Un concept essentiel connexe est la capacité à écouter pour pouvoir réellement recueillir les suggestions et les commentaires provenant des personnes d’échelons inférieurs à celui de dirigeant. Cela favorise un environnement où les employés sont à l’aise de parler lorsqu’ils voient des choses qui selon eux vont à l’encontre des valeurs de l’entreprise. En effet, les organisations devraient favoriser une culture qui considère la dénonciation comme un devoir et une responsabilité lorsque des actes répréhensibles ou des comportements contraires à l’éthique sont constatés.

Favoriser la sécurité

Un programme de dénonciation efficace devrait être pérenne. Les employés qui auront utilisé le programme et dont l’expérience sera positive deviendront des ambassadeurs du programme pour ceux qui voudront l’utiliser par la suite.

Une approche courante de traitement des plaintes est la mise en place d’un service d’assistance téléphonique au moyen duquel les employés peuvent porter plainte. C’est un bon point de départ, mais ce n’est qu’un début. Il faut également prendre en considération qui examine les informations. Un comité impartial doit être mis sur pied, dont les membres possèdent l’expertise pour comprendre les exigences légales et morales ainsi que la gravité des faits pour faire des recommandations qui seront prises au sérieux. Il pourrait s’agir de partenaires externes, selon le secteur dans lequel l’entreprise exerce ses activités.

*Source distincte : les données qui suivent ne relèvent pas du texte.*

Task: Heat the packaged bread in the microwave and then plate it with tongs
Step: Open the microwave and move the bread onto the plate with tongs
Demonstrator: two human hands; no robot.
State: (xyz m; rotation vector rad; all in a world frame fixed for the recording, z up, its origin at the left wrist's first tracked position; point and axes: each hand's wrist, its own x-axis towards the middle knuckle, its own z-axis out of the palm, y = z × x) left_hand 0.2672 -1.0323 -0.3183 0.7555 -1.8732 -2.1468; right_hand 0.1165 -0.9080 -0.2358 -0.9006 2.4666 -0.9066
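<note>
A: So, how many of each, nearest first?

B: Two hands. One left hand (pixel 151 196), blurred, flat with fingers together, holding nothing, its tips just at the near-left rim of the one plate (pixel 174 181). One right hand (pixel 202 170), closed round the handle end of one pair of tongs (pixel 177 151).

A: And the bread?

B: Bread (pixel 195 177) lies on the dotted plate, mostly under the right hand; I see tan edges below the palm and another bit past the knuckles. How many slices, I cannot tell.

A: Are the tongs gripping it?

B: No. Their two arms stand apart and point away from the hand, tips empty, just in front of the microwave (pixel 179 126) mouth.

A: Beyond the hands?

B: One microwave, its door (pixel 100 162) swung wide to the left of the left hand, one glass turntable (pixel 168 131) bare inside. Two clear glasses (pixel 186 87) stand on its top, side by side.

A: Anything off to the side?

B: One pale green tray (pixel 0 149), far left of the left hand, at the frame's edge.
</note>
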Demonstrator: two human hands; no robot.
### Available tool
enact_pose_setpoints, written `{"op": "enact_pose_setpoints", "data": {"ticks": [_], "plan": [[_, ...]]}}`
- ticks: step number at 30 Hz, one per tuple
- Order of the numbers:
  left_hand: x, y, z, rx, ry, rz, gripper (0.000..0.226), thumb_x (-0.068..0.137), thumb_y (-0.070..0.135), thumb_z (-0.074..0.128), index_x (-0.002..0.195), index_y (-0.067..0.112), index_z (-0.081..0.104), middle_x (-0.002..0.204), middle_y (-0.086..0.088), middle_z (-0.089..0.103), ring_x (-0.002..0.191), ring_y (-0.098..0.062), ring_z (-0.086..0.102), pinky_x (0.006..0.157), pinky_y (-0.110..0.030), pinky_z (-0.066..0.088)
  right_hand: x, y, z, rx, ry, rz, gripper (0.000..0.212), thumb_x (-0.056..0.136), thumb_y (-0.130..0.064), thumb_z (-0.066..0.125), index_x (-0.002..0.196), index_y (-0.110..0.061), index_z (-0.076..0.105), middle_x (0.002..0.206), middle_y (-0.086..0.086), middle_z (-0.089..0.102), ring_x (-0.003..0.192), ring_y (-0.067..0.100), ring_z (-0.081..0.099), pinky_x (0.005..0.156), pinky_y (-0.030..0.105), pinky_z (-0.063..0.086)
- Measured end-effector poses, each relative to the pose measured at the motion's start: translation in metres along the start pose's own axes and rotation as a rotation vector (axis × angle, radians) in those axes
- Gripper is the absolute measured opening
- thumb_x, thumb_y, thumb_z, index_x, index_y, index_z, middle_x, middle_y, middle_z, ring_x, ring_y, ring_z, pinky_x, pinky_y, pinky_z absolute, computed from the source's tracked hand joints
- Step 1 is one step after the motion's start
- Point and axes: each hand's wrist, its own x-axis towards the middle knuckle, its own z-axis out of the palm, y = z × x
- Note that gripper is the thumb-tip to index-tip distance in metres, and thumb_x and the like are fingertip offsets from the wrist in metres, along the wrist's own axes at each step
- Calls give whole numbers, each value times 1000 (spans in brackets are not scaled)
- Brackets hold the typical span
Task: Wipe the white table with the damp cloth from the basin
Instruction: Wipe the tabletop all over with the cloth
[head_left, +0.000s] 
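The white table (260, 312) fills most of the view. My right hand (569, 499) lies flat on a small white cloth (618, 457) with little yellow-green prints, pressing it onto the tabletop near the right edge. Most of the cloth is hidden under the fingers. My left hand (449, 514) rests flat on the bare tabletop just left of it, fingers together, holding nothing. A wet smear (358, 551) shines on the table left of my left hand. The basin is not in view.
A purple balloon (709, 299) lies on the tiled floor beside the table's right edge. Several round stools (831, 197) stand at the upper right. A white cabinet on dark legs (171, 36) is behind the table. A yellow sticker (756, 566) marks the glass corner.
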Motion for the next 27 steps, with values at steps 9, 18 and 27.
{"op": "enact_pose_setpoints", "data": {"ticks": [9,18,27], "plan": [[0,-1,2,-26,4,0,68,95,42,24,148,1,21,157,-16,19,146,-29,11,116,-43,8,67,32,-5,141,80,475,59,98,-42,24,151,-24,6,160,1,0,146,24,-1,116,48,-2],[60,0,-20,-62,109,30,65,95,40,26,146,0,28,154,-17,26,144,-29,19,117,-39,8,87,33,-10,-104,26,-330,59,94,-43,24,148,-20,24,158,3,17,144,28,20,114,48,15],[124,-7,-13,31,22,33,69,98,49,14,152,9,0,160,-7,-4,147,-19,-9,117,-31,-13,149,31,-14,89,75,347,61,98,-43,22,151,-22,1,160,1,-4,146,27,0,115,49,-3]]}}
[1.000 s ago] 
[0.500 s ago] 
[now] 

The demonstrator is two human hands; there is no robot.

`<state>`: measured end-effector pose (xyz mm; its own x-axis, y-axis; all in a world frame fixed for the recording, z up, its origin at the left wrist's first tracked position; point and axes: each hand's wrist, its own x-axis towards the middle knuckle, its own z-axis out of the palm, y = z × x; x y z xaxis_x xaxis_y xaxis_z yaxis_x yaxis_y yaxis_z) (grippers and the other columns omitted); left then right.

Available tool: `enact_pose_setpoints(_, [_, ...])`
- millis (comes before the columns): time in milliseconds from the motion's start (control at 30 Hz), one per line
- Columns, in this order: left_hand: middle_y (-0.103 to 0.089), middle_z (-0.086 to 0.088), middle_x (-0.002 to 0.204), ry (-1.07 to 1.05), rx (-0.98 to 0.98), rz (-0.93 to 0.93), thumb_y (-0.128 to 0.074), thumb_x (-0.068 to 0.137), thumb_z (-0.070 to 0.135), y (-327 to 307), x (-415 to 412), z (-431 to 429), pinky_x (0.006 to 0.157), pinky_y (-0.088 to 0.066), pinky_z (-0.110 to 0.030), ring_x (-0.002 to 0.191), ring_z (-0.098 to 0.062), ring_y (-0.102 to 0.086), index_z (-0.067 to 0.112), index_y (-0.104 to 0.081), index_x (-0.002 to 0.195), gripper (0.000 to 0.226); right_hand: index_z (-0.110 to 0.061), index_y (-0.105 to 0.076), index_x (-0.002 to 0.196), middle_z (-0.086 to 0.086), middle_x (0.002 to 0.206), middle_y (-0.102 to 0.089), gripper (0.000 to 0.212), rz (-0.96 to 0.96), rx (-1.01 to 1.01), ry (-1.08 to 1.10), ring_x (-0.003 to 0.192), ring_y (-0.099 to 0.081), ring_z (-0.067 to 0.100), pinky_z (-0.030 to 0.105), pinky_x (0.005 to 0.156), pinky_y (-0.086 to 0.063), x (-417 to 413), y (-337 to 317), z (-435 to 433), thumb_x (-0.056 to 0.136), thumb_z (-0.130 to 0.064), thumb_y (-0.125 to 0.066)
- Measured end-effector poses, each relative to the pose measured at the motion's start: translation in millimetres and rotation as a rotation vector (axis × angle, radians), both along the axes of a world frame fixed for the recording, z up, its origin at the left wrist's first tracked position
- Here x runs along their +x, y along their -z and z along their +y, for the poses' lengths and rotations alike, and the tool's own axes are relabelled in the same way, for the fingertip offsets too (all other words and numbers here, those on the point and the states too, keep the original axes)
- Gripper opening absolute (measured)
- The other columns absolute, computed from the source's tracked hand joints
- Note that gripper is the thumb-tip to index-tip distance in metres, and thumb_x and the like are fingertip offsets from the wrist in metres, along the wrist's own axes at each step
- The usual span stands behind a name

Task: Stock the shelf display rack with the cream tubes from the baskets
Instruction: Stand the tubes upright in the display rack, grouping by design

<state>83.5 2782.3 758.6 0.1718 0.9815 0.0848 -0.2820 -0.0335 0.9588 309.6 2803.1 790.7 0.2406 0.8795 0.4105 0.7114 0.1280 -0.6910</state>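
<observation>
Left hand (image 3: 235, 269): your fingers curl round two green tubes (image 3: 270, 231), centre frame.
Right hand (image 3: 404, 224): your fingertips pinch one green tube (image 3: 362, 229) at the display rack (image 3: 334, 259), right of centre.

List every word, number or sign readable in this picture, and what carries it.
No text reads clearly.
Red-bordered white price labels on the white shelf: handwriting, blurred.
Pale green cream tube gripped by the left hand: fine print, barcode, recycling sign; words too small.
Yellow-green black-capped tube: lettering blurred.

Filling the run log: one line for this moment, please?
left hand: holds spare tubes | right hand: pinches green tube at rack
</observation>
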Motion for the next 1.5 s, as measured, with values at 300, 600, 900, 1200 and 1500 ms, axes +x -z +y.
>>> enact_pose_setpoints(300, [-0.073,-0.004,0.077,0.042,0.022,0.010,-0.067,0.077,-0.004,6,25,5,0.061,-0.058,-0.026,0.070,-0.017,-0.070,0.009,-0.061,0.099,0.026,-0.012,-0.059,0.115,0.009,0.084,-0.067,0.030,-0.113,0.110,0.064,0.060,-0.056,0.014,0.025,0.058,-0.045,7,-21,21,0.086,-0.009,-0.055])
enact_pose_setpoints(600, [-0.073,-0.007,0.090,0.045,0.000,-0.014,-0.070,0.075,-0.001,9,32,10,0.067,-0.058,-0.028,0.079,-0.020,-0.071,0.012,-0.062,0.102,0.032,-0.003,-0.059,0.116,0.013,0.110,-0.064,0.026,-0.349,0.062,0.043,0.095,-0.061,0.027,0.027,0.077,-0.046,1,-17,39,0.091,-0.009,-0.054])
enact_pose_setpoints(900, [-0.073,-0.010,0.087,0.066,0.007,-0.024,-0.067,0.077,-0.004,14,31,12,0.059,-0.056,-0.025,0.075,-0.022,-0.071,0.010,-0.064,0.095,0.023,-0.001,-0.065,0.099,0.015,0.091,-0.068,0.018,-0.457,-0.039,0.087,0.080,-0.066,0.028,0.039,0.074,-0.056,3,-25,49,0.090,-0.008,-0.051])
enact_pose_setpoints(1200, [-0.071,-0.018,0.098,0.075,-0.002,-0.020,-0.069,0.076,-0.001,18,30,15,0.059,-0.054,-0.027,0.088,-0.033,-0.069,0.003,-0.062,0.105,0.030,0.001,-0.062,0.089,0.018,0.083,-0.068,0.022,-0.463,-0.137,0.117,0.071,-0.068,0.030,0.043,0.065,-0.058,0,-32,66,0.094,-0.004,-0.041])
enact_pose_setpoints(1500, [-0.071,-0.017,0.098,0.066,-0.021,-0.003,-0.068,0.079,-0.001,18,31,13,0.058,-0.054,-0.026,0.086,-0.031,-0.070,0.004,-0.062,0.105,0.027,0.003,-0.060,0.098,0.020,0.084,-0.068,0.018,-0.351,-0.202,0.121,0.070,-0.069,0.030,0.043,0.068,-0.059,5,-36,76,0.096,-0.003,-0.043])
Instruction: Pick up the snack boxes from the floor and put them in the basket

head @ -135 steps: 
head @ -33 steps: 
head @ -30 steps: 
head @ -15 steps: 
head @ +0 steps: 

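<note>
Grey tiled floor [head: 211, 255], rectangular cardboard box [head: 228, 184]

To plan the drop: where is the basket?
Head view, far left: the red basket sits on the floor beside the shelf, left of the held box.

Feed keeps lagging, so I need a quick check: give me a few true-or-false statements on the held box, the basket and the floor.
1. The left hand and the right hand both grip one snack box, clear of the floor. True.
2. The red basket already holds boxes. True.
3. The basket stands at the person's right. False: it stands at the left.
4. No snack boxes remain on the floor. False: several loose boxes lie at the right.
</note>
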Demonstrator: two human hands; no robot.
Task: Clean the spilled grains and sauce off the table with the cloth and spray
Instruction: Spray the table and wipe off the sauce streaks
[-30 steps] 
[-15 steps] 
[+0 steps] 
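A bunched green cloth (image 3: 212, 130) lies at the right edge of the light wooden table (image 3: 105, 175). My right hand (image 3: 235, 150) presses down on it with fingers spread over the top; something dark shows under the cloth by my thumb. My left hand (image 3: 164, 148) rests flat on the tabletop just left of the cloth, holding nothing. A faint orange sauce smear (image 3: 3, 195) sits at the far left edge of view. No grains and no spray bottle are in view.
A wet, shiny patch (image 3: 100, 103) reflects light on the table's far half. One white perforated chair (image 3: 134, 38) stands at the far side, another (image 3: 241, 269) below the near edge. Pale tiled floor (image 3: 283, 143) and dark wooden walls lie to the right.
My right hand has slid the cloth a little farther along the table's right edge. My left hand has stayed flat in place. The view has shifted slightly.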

La communication tout au long du processus est souvent un facteur qui peut compliquer la situation. Pour qu’une enquête sur les faits demeure « impartiale », bon nombre de processus doivent demeurer confidentiels. Bien que le maintien de la confidentialité des renseignements sur l’accusé et le dénonciateur soit important, tout processus de dénonciation doit comporter une procédure standard selon laquelle on doit faire rapport au plaignant initial. Un dénonciateur devrait savoir idéalement avant même d’avoir porté plainte ou lorsqu’il le fait, quand et comment il sera informé de l’issue de sa plainte.

Les dénonciateurs ont en général les deux mêmes craintes lorsqu’ils déposent une plainte : que leur plainte soit ignorée ou qu’ils doivent assumer les conséquences ou subir des représailles en raison de leur plainte. C’est ce que démontre le rapport mondial d’EY sur l’intégrité de 2020 (EY Global Integrity Report), qui révèle que 53 % des répondants qui avaient signalé une situation ont subi des pressions les incitant à se taire. Toutefois, la proportion des répondants ayant mentionné avoir subi des pressions n’est pas uniforme, elle atteint 83 % au Japon et 38 % au Mexique. Le contexte et les coutumes du territoire, comme toujours, sont des facteurs importants.

Informer le dénonciateur tout au long du processus permettra de dissiper la crainte qu’il soit ignoré, tandis que les organisations peuvent atténuer la peur de représailles en communiquant les mesures de protection pour les dénonciateurs qui sont en place et en soulignant les situations où le signalement a mené à des réformes.

(rapport mondial sur l’intégrité)

53 %

des répondants qui avaient signalé une situation ont dit avoir subi des pressions les incitant à se taire.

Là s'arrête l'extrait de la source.